We recently started using a vault and discovered that using it slowed down ansible start up significantly. A bit of digging made it obvious why: perhaps because of how we were using it, the vault opened and decrypted once for every one of the ~110 YAML files ansible was reading through on launch, adding about 0.5s each time it did so for a total start up time of > 1 minute. As a kind of band aid/sledgehammer solution, we modified ansible utils slightly to cache parsed YAML data and return a deepcopy of the cached data every time ansible wanted to access the same file again (see code) below, which reduced the start up time to under 10 seconds and seems to work for us. Just thought I’d share in case someone else has run into the same problem.
Are all of the files you’re referencing vault-encrypted, or does the slowness come from the initialization of the VaultLib?
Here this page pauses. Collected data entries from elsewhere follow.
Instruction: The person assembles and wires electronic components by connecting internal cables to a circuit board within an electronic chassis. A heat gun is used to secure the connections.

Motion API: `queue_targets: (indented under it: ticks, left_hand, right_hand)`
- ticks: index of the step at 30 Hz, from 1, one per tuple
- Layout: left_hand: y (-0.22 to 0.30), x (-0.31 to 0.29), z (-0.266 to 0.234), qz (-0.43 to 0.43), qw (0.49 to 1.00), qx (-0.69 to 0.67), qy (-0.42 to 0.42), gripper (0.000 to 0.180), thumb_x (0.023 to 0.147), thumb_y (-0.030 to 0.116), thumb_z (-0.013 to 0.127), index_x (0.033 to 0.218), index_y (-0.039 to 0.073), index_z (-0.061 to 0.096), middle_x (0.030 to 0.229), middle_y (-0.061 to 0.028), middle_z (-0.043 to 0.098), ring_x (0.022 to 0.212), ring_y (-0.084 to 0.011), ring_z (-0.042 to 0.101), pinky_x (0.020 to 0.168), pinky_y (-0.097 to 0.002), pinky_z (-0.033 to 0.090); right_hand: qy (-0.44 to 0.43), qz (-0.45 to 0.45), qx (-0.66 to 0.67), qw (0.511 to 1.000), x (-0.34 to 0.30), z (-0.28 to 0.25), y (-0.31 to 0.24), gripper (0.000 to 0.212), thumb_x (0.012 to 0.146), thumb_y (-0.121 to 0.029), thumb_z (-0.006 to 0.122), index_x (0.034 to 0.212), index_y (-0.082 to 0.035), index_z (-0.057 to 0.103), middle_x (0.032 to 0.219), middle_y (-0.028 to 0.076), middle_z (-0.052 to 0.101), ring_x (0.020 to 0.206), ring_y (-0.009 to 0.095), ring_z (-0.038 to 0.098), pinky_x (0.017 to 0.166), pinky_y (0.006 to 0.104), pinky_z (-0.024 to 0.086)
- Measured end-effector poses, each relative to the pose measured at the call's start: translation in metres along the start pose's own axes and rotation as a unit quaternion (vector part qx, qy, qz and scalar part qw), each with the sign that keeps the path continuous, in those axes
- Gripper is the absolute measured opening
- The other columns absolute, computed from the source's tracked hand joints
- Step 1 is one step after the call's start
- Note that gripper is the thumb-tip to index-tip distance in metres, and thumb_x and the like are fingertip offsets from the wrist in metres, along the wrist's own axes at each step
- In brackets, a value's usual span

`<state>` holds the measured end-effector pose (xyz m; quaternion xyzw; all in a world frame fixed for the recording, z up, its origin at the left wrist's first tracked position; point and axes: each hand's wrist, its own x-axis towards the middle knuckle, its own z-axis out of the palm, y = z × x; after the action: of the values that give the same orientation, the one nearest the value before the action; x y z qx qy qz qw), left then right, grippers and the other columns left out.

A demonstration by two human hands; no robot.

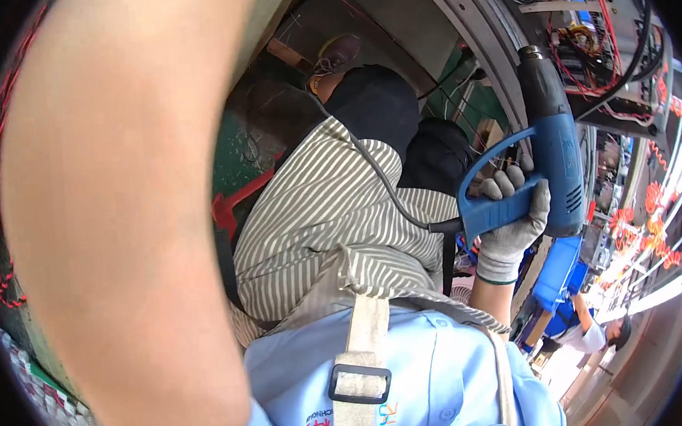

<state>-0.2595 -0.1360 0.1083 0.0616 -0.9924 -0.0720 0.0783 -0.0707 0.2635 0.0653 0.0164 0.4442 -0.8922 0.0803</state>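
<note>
A blue heat gun (559,145) with a dark barrel and metal nozzle is upright at the right, nozzle toward the top of the view. My right hand (516,229), in a grey knit glove, is closed round its handle. From the handle's lower end a dark power cord (377,168) runs over my striped apron (317,207) toward my legs. My bare left forearm (128,187) fills the left side, raised across the view and very near. The left hand itself lies beyond the upper edge.
A metal frame (474,25) with red and black wiring (593,57) stands beside the nozzle. A red metal piece (235,204) lies by my legs on the green floor (236,161). Blue bins (555,274) and another person (587,335) are farther off at the right.
</note>
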Motion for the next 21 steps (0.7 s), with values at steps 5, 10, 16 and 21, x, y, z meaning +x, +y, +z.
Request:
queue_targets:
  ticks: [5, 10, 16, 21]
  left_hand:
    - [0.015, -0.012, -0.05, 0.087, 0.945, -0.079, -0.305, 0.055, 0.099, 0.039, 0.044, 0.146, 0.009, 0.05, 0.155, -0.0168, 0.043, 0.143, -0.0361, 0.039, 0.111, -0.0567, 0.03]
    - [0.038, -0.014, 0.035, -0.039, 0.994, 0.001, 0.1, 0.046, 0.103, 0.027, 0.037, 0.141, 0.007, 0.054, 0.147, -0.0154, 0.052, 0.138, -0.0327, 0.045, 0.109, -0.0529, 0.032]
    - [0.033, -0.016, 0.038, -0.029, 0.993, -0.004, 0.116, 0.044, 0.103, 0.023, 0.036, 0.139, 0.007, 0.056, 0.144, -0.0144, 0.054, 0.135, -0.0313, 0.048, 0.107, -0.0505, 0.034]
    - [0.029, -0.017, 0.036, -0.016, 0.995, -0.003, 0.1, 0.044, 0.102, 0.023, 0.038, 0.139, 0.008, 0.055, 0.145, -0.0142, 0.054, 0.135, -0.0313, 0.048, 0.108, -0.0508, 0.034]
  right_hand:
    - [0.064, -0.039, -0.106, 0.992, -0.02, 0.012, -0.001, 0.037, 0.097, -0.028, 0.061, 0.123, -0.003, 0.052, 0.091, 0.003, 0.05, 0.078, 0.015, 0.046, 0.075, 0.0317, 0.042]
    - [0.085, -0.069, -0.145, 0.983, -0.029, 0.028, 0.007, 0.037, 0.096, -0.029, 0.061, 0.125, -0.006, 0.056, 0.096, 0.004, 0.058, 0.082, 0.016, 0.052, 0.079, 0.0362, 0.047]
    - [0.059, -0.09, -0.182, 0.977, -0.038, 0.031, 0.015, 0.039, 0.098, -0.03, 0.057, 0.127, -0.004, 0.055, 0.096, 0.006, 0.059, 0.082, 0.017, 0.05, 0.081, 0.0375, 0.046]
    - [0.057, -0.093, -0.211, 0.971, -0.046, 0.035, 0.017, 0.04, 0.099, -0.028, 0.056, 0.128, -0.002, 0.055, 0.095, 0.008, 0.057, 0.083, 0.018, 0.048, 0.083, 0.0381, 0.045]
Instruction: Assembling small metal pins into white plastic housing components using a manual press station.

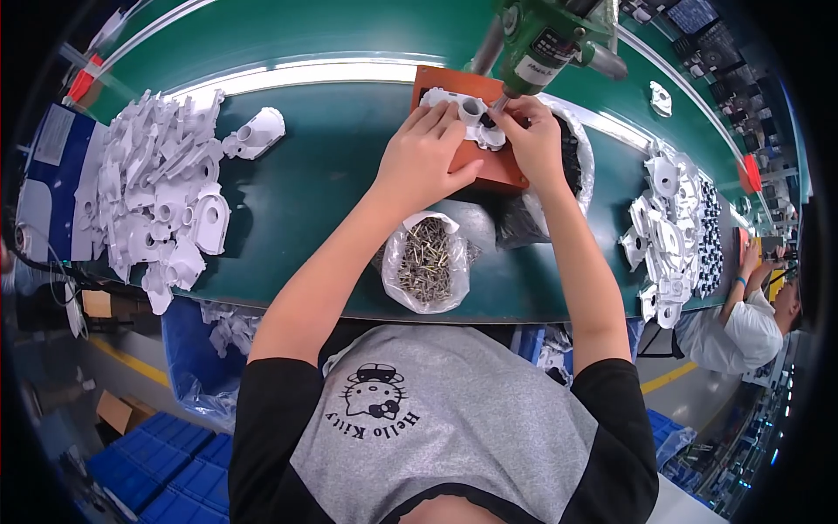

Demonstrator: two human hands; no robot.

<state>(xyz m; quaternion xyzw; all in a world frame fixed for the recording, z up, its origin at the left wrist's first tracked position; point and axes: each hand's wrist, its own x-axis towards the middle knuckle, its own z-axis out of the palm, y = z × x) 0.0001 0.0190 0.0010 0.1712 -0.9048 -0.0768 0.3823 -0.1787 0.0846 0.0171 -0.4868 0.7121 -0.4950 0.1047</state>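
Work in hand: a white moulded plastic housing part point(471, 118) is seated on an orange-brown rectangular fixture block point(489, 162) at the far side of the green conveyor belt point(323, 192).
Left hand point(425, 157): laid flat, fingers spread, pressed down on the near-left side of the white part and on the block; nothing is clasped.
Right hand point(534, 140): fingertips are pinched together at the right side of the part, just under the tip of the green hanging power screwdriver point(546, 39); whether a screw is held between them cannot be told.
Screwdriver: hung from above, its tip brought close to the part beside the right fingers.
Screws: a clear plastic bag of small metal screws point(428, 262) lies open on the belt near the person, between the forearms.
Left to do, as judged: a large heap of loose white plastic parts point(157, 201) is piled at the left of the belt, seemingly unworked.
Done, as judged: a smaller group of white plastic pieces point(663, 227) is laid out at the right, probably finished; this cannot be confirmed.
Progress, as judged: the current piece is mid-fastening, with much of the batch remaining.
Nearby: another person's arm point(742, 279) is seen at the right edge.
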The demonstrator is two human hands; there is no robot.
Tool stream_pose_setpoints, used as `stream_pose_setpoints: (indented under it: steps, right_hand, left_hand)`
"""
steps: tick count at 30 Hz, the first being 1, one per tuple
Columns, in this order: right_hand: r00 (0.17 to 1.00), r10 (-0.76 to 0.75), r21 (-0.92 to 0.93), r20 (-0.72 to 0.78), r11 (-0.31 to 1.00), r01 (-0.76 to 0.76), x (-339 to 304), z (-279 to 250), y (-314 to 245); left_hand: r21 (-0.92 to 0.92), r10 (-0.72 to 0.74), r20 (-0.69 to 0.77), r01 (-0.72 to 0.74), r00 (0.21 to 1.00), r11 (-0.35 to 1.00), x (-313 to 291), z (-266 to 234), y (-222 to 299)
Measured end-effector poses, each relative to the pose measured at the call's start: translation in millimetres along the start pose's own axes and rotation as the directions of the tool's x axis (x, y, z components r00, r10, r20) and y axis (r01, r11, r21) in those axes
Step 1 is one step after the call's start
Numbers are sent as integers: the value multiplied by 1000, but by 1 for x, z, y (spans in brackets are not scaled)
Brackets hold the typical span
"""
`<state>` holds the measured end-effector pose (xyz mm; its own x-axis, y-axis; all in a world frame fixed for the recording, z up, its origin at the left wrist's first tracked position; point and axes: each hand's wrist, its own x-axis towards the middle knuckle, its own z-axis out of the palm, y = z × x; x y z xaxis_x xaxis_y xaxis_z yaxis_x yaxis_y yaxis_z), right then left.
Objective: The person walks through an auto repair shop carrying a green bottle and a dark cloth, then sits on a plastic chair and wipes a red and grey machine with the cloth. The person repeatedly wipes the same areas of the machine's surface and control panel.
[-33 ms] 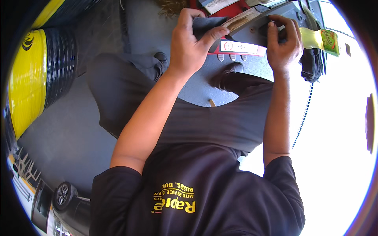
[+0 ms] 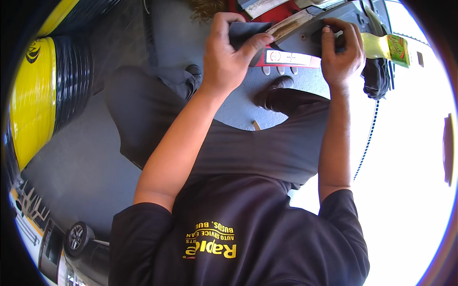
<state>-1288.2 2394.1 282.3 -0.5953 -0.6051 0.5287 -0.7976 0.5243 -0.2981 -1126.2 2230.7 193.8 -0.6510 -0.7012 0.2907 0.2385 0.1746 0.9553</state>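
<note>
My left hand (image 2: pixel 225 55) pinches a dark grey sheet (image 2: pixel 249 31), which looks like sandpaper, between thumb and curled fingers. Its thumb tip reaches the left end of a long, dark grey curved panel (image 2: pixel 298 42). Along the panel's upper edge runs a worn, brownish strip (image 2: pixel 286 25). Farther right on the same panel, my right hand (image 2: pixel 344 56) is closed, its thumb and bent fingers gripping the part. The inside of that grip is dark and partly hidden.
Right of my right hand lies a bottle of yellow-green liquid (image 2: pixel 385 46), with a bunched black cloth (image 2: pixel 377 83) below it. A red piece with a white label (image 2: pixel 288 57) sits under the panel. Yellow and black plastic-wrapped rolls (image 2: pixel 36 95) stand at left; a parked car (image 2: pixel 88 248) is lower left.
My left hand and the dark grey sheet have shifted slightly left. My right hand stays at the same spot on the panel.
</note>
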Motion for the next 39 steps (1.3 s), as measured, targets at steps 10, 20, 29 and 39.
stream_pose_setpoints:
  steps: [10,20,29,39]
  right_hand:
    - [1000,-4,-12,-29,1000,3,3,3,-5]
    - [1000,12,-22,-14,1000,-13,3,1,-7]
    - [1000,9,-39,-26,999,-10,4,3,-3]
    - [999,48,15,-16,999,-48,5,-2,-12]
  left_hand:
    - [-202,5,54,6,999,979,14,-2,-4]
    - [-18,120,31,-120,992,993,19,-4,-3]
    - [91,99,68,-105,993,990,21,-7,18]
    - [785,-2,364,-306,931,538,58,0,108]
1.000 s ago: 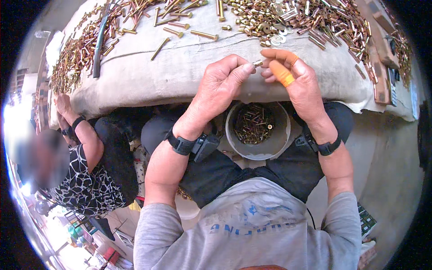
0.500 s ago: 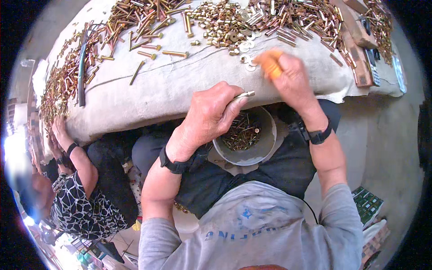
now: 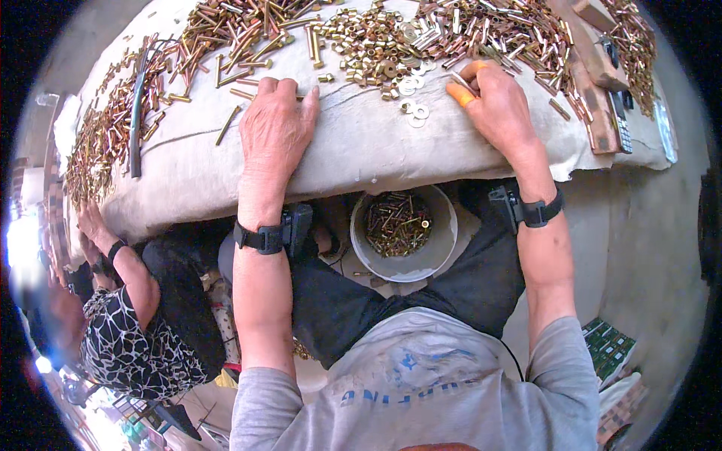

It might be better to cache that object based on the encryption method and/or hashed password rather than the unencrypted contents of the YAML files themselves.
This is definitely something better discussed on ansible-devel, so copying that list on this.
Are all of the files you’re referencing vault-encrypted, or does the slowness come from the initialization of the VaultLib?
Only one file is vault encrypted, but (almost) every role references it as a vars file. I don’t know which part in particular is slow; I noticed the delay after an open() on the vault file when stracing ansible and then just confirmed it decrypted the file each time without digging any further.
It might be better to cache that object based on the encryption method and/or hashed password rather than the unencrypted contents of the YAML files themselves.
The choice to cache the parsed YAML rather than something lower down the chain was made because that avoided the most work for ansible and, since I know YAML files don’t changes during execution, seemed safe. An initial attempt only cached the decryption result, which already improved speeds considerably but was still about three times as slow as caching the lot.
I just tried caching only the VaultAES256 object instead of the above approach, but that made no difference to the start up time.
Can you test this patch set? You could also test with my ‘integration’ branch that has all those pathches merged in with 1.7 devel (currently last updated some weeks ago).
Given you load the encrypted file as a var file, it might not address your use case, but it might help loading 110 yaml files (assuming those are primarily group/host_vars files.
+1 would love to see this patch get prioritized as this severely limits the utility of vault files. As an example, a playbook running against one group with ~500 hosts which in turn references a single vault-encrypted file via vars_files, takes 6 1/2 minutes to run vs ~30 seconds when the file is decrypted.
Further testing on the dev build reveals that the issue does not surface when using a vault-encrypted group_vars but still affects the usage of vars_files.
vars_files paths that depend on a inventory scoped variable name are loaded differently than those that do not, though most are loaded at global scope and that would happen only once. The inventory ones would happen once per host and that could be a lot of math for large host counts, but even so should only occur once per host.
In any case, can you construct a minimal playbook that reproduces this that you’d feel comfortable sharing?